Dernier constat : les Lumières ne sont pas seulement des idées, mais des pratiques et, au fond, des objets, ce qu'Adam Smith appelait des "colifichets libérateurs". Les livres, par exemple. Journaliste au Monde et futur animateur du Forum Le Monde-Le Mans (après Roger-Pol Droit, Thomas Ferenczi et Nicolas Weill), Jean Birnbaum a expliqué pourquoi, en imposant la lecture de classiques lors de leurs "accroches" à la porte des lycées, des organisations trotskistes aussi opaques que Lutte ouvrière portaient la marque des Lumières. Et que la persistance de l'extrême gauche - une anomalie française - devait peut-être à ce souci incessant de transmission de la pédagogie de l'espérance à travers un "imprimé émancipateur et régénérateur".
"QUOI LIRE ?" "RIEN"
"Les Lumières, c'est une culture de l'art d'écrire et de la jouissance de la signification", a tenté Denis Kambouchner en relisant Diderot. La crise de la culture scolaire serait celle du "livre classique", ce corpus des Lumières qui "servait à faire une tête bien faite contre les préjugés". Plus radical, Alain Finkielkraut s'est désolé que, à la question du philosophe Alain, "Quoi lire ?", une majorité de Français interrogés par le sociologue Christian Baudelot aient répondu : "Rien". "Lire n'est plus un acte vital. A la folie démocratique de l'élitisme généralisé répond la mise en pièces démocratique de l'élitisme culturel", estime le philosophe.

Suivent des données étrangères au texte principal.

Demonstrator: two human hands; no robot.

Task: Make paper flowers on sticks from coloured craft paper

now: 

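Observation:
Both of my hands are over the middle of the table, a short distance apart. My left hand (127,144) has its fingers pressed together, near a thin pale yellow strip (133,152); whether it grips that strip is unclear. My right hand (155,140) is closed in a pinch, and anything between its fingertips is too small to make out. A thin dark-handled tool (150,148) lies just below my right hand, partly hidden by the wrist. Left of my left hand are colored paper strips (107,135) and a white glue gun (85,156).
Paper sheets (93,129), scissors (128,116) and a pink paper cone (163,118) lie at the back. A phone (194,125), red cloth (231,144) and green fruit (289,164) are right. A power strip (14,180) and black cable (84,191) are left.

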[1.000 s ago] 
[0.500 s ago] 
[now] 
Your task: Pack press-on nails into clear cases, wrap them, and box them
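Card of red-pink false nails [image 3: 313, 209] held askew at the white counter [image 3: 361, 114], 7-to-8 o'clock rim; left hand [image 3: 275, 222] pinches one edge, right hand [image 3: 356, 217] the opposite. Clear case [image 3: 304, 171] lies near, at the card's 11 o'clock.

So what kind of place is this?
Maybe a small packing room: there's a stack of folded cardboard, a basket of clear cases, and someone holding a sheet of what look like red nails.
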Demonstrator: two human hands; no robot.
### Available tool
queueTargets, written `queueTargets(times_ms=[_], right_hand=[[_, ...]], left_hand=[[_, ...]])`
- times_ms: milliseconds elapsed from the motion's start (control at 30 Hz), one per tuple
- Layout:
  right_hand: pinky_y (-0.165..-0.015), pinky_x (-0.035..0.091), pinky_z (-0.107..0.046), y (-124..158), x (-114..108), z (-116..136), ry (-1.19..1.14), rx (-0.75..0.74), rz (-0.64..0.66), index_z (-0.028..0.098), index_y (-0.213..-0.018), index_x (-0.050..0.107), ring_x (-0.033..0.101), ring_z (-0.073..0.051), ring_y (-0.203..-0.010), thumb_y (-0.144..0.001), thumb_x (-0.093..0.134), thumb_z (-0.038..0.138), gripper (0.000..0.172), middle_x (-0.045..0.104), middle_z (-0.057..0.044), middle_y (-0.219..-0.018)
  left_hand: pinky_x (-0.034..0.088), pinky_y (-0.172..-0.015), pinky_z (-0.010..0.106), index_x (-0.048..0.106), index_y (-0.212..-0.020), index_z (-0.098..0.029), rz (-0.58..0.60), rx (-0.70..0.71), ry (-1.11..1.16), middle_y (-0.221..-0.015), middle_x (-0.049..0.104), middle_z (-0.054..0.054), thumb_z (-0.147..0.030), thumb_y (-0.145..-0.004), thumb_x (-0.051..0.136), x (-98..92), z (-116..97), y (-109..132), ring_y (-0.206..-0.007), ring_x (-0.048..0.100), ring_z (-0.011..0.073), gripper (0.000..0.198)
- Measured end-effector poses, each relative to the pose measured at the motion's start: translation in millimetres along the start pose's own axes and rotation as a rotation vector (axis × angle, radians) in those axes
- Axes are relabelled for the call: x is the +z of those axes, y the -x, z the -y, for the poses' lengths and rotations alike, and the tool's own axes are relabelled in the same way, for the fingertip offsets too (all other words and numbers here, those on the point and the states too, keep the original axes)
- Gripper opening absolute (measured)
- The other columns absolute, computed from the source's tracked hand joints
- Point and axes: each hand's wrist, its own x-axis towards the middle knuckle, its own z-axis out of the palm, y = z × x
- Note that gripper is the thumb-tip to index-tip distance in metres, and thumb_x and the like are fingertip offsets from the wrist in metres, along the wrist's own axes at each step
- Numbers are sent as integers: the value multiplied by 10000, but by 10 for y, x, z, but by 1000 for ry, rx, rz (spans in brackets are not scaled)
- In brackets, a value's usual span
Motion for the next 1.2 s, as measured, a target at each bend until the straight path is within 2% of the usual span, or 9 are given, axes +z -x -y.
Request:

"La littérature est constitutivement réactionnaire, c'est-à-dire en délicatesse avec les valeurs des Lumières", rappelle Antoine Compagnon, professeur de littérature française moderne et contemporaine au Collège de France. "Ce n'est peut-être pas le moment de jouer avec elles. Il faut être Benoît XVI pour penser que la menace vient du modernisme. S'il s'agit d'être réfractaire - c'est cela la littérature - le moment n'est pas à faire la fine bouche. La littérature libère de la religion. Le style des Français, c'est celui de Voltaire. Vive l'esprit, l'ironie, le blasphème." A défaut des Lumières, vive les livres, seuls héros, unanimement salués, du Mans.